La compagnia aerea annuncia la cancellazione di 2100 voli per problemi di turnazione ferie, oltre agli altri 50 cancellati in tutta Europa per 6 settimane: questa mossa cela una realtà ben diversa fatta di condizioni di lavoro pessime e malcontento del personale. I vertici della compagnia attribuiscono un flop così pesante ad un errore proprio nella programmazione delle ferie del personale, determinandone una conseguente carenza a causa dell’accavallamento dei periodi di riposo, e centinaia di viaggiatori lasciati a terra in tutta Europa. Persino le associazioni dei consumatori e l’Unione Europea si sono esposte affinché il vettore aereo garantisca ai passeggeri loro malgrado coinvolti, adeguati rimborsi, risarcimenti e ricollocamento su altri voli ove ciò sia possibile. Ryanair subisce chiaramente un danno di immagine oltre che un cospicuo danno economico che si aggira attorno alle decine di milioni di euro, risultato di un errore quantomeno superficiale: ben pochi hanno però creduto alla versione fornita dai rappresentanti della compagnia aerea.

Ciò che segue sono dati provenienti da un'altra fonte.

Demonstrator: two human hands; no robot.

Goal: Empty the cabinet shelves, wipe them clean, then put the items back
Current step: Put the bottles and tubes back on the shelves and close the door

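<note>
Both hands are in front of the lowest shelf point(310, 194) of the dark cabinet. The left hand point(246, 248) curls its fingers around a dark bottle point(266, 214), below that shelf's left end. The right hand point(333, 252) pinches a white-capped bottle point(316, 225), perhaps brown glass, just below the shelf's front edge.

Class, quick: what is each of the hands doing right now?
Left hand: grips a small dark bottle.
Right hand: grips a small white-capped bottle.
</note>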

ryanair 2L’annunciata cancellazione, anche di alcune rotte tra novembre e marzo 2018, sarebbe in realtà da attribuire ad una massiccia fuga di personale che sta interessando il leader del trasporto aereo low cost. Soprattutto i piloti starebbero emigrando in numero cospicuo verso altre compagnie che garantiscono loro migliori condizioni di lavoro ed un trattamento di maggior prestigio, Ryanair infatti offrirebbe condizioni non più accettabili. Circostanza implicitamente confermata da indiscrezioni che emergono in merito ad una lettera inviata dall’Amministratore Delegato O’Leary ai propri dipendenti in cui li esorta a non abbandonare la compagnia offrendogli la garanzia di bonus e altri benefici: un bel cambio di posizione rispetto a quella mantenuta fino a poco tempo fa, in cui si negava l’esistenza di un problema di personale. Il danno provocato ai viaggiatori dalla preannunciata cancellazione può essete quindi definita come la cartina di tornasole che rivela un disagio di tutt’altro tipo.

Potremmo definirlo come il fallimento di un intero sistema dell’economia mondiale che mira ad offrire prodotti low cost solo attraverso la riduzione del costo del personale. Un piccolo esempio di come l’impoverimento del ceto medio dei lavoratori stia presentando il suo conto salato.